O Senado aprovou nesta terça-feria (24) o projeto (PL 896/2023) que passa a crimininalizar a misoginia, conduta caracterizada pela exteriorização do ódio ou aversão às mulheres.
Pelo texto, estarão sujeitas a essas regras, por exemplo, a injúria ou ofensa à dignidade ou ao decoro em razão de misoginia e a prática, indução ou incitação à discriminação ou preconceito por razões misóginas. A proposta segue para análise da Câmara dos Deputados.
O Senado aprovou o projeto que estende os rigores da lei que trata dos crimes de discriminação ou preconceito de raça, cor, etnia, religião ou procedência nacional à misoginia, que é a exteriorização do ódio ou aversão contra as mulheres.
Pelo texto, estarão sujeitas a essas regras, por exemplo, a injúria ou ofensa à dignidade ou ao decoro em razão de misoginia, com reclusão de dois a cinco anos, além de multa, e a prática, indução ou incitação à discriminação ou preconceito por razões misóginas, com pena de um a três anos de reclusão, e multa.
Relatora do projeto na Comissão de Constituição e Justiça, a senadora Soraya Thronicke, do Podemos de Mato Grosso do Sul, afirmou que o texto reforça o enfrentamento a grupos que buscam, especialmente na internet, afirmar a supremacia biológica, física e intelectual dos homens sobre as mulheres.
Nós brasileiros passamos a acordar e dormir com várias notícias de violência contra mulheres. Nós só ficamos sabendo quando já é tarde demais, porém, a violência começa lá atrás de inúmeras maneiras, e uma delas é a misoginia.
Daí a importância deste projeto de lei que irá matar essas atitudes abjetas e desumanas no nascedouro e vai tranquilizar quem não está cometendo misoginia, que está num limbo legal e precisa de uma delimitação.
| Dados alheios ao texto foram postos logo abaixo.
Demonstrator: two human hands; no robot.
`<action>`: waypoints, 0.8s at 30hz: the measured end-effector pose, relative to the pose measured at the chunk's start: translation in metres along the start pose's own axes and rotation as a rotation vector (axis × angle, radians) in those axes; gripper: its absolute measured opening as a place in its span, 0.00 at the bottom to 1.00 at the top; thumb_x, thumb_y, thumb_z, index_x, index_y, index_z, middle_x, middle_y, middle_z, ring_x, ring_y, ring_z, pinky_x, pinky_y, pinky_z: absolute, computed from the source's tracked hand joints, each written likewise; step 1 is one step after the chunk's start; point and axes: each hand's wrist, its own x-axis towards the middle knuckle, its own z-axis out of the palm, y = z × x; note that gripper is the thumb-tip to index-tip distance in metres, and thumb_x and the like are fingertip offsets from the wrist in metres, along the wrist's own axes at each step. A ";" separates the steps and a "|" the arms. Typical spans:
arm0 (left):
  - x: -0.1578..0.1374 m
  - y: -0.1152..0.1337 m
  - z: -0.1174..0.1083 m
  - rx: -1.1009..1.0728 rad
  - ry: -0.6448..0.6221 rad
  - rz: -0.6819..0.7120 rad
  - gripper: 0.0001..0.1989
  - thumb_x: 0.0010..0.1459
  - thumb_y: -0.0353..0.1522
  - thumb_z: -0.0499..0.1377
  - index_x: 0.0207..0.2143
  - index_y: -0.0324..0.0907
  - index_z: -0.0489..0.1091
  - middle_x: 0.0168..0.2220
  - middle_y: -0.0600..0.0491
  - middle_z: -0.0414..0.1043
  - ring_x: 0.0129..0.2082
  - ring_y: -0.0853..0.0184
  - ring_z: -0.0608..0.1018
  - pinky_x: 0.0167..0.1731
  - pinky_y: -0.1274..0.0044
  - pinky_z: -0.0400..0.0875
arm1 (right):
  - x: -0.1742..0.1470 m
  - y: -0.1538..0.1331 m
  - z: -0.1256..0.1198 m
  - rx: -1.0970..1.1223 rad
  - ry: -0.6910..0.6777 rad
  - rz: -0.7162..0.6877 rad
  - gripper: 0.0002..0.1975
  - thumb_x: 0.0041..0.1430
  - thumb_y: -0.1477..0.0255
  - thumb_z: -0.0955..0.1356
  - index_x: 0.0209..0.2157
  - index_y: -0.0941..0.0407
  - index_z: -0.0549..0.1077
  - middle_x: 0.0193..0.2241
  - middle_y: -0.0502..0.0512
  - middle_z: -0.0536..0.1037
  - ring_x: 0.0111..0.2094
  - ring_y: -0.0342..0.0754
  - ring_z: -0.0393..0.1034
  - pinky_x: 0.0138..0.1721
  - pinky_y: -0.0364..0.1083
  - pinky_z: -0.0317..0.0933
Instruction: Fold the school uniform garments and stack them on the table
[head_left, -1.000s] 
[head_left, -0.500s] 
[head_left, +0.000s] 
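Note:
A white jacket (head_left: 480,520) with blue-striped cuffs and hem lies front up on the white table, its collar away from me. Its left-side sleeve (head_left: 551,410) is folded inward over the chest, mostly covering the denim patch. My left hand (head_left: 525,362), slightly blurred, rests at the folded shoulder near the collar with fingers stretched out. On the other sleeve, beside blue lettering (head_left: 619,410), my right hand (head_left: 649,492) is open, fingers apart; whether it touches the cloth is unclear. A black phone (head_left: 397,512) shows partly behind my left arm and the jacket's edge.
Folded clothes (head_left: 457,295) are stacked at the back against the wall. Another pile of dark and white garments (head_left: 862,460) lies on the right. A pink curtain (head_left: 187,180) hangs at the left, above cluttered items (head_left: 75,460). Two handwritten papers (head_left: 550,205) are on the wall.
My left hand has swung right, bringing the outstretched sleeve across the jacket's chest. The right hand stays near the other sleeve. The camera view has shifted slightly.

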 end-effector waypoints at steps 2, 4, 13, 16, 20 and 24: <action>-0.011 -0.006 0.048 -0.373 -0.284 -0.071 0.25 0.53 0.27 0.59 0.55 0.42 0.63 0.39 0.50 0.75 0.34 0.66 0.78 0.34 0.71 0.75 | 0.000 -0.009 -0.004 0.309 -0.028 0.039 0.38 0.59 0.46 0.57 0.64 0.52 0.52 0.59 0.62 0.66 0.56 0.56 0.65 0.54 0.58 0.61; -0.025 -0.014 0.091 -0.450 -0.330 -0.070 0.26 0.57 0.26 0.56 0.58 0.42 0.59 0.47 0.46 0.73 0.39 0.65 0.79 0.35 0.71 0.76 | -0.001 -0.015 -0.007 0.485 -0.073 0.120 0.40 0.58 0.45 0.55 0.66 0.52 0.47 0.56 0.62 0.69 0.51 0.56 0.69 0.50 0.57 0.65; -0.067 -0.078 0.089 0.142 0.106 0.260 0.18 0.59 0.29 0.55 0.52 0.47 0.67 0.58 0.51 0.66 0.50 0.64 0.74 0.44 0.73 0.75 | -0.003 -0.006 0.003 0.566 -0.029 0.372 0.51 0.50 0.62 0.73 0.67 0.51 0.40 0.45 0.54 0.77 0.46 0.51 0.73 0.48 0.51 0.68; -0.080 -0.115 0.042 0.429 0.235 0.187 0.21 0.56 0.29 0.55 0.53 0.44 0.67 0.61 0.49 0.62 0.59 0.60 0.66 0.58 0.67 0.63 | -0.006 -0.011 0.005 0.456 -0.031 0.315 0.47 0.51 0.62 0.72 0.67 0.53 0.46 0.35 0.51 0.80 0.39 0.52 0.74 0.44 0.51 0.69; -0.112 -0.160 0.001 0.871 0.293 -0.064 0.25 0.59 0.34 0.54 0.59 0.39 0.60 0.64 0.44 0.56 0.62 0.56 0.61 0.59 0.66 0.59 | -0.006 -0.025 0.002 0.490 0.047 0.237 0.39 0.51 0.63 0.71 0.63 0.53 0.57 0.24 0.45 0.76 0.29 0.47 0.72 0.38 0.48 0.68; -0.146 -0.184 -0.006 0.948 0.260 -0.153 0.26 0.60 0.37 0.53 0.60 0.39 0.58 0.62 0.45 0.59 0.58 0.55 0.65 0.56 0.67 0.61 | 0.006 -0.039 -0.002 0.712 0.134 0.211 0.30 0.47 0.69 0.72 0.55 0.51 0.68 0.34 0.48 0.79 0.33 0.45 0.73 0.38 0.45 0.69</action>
Durante a discussão do projeto em Plenário, alguns senadores defenderam a inclusão no texto de uma ressalva, já rejeitada nas Comissões de Direitos Humanos e de Constituição e Justiça, que garantia a livre expressão artística científica, jornalística ou religiosa. O plenário rejeitou o requerimento.
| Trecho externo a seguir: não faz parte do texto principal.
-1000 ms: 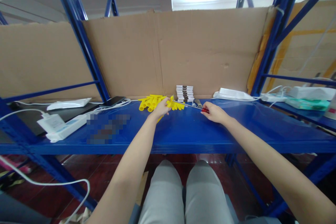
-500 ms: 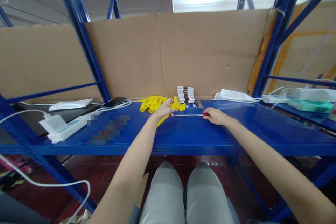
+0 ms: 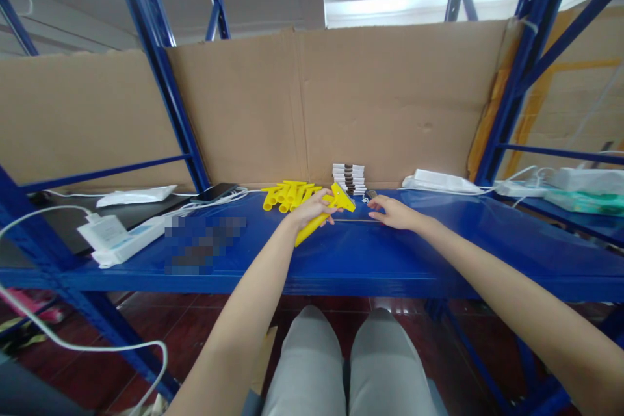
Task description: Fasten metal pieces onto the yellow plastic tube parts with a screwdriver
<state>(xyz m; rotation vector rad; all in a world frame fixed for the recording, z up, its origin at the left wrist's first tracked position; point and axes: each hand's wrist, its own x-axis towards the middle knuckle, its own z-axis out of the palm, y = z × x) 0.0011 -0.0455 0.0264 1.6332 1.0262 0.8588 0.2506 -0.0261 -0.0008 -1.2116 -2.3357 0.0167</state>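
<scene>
Bright ceiling light (image 3: 380,13) behind; soft glare on shelf (image 3: 468,234); floor (image 3: 188,322) dim; edges stretched.

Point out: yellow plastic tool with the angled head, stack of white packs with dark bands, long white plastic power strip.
Yellow plastic tool with angled head (image 3: 311,229): head view, on the handle.
Stack of white dark-banded packs (image 3: 348,179): head view, mid-stack.
Long white plastic power strip (image 3: 130,240): head view, mid-body.
</scene>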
O senador Alessandro Vieira, do MDB de Sergipe, concordou com o argumento da relatora de que a Constituição já considera como inviolável a liberdade de consciência e de crença, bem como a liberdade de pensamento. Ele alertou ainda que a misoginia é um problema crescente não só no Brasil, mas no mundo inteiro.
Pesquisas recentes, Presidente Davi e colegas, apontam que hoje nós temos, percentualmente, mais adolescentes misóginos do que idosos, o que não faz nenhum sentido, porque a regra seria de que mais jovens fossem mais progressistas, mais abertos.
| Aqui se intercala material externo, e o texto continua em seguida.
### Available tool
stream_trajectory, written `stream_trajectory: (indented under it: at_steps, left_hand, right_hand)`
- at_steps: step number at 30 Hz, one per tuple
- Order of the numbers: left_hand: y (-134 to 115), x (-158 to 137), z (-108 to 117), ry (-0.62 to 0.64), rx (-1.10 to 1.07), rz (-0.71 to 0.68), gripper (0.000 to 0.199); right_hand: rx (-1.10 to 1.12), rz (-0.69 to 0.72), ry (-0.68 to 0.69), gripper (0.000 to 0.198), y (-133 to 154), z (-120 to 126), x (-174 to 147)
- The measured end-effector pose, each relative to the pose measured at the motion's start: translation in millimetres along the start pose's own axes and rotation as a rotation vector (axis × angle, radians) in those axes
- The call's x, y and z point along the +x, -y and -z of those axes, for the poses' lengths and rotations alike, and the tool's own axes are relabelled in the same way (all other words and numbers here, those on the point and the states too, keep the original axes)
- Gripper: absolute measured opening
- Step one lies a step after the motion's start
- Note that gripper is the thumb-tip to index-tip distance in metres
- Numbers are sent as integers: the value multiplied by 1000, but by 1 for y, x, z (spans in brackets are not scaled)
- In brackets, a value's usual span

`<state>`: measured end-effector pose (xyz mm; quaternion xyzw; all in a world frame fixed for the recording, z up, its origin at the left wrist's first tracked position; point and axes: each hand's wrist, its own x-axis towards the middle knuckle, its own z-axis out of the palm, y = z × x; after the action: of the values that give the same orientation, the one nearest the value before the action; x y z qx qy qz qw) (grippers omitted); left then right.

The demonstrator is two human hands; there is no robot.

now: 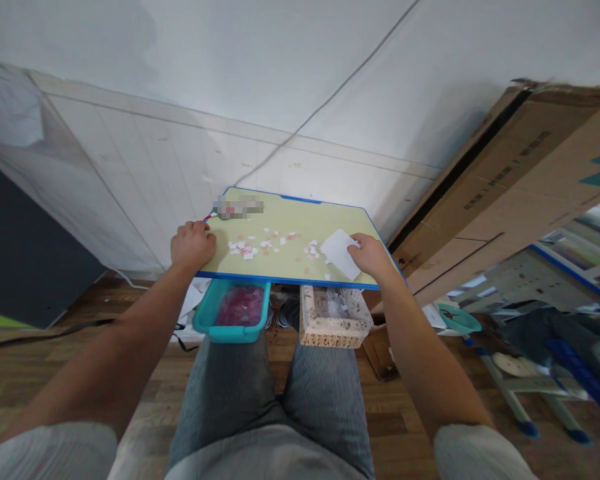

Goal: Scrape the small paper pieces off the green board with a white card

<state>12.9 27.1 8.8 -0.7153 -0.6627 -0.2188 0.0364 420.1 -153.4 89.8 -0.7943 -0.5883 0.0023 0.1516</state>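
Note:
A white piece of paper (341, 254) is pinched in my right hand (373, 255), over the right part of a small yellow-green table with a blue rim (290, 280). Just left of the paper lies a small group of white and pink bits (311, 250). A larger scatter of such bits (243, 250) covers the left-middle of the tabletop. At the table's left edge rests my left hand (193, 244), its fingers curled; what they hold, if anything, is hidden. Beyond it, a blurred-out object (239, 207) lies in the far left corner.
Below the table's front edge, a teal basin (236, 332) with pinkish-red contents sits by my left leg. A speckled box (337, 337) with clear and white scraps sits by my right. Large cardboard (520, 173) leans at the right; a cable (325, 103) crosses the wall.

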Motion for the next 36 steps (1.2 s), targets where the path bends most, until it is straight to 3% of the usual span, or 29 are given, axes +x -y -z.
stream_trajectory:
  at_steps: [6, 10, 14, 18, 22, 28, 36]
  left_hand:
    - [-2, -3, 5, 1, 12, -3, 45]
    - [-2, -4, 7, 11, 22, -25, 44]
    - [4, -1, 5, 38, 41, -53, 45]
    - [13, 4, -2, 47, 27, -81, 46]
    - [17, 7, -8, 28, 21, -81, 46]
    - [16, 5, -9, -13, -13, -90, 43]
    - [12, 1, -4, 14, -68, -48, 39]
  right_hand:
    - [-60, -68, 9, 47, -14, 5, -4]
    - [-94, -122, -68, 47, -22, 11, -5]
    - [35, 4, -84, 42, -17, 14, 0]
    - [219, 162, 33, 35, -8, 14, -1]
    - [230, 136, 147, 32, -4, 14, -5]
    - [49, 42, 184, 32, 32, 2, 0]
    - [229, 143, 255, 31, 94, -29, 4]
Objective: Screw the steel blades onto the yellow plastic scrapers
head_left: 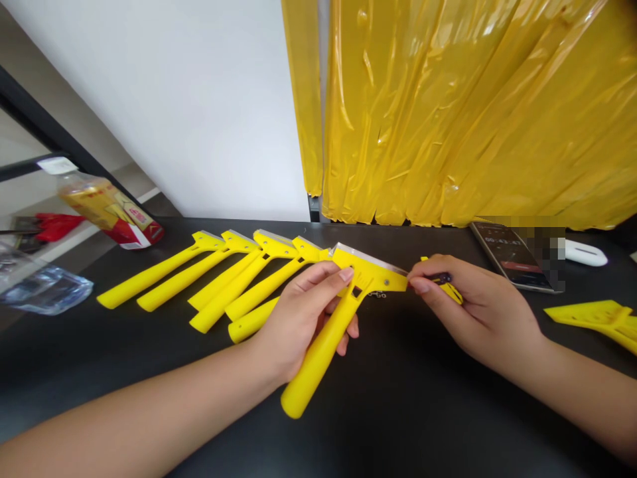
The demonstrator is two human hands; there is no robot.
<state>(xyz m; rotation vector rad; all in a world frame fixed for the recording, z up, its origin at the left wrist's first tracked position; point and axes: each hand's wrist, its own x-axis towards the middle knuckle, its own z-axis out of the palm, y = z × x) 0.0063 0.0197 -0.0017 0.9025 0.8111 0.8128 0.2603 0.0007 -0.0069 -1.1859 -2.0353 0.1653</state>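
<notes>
My left hand (311,305) is closed around the neck of a yellow scraper (321,358), its thumb on the head and the handle slanting down toward me. A thin metal blade (368,259) runs along the scraper's top edge. At the right end of that head, my right hand (468,299) has thumb and forefinger pinched together. A small dark item (442,278) shows at those fingers; its kind is unclear. Behind them a yellow piece (452,292) is partly hidden. Small metal bits (377,294) lie on the table behind the scraper.
Several yellow scrapers (164,272) lie in a row on the black table (398,411). A drink bottle (109,206) and clear container (47,285) are left. Right are a phone (517,259), a white case (586,253) and yellow parts (597,315). Yellow plastic sheeting (448,113) hangs behind.
</notes>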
Isso é consequência de um discurso ofensivo reiterado, por isso, a legislação tem razão de ser – o tipo foi bem escolhido.
Para evitar a punição em dobro, o texto aprovado contém uma emenda que altera o Código Penal para diferenciar a injúria misógina da praticada em contexto de violência doméstica e familiar. O projeto segue para análise da Câmara dos Deputados. Da Rádio Senado, Alexandre Campos.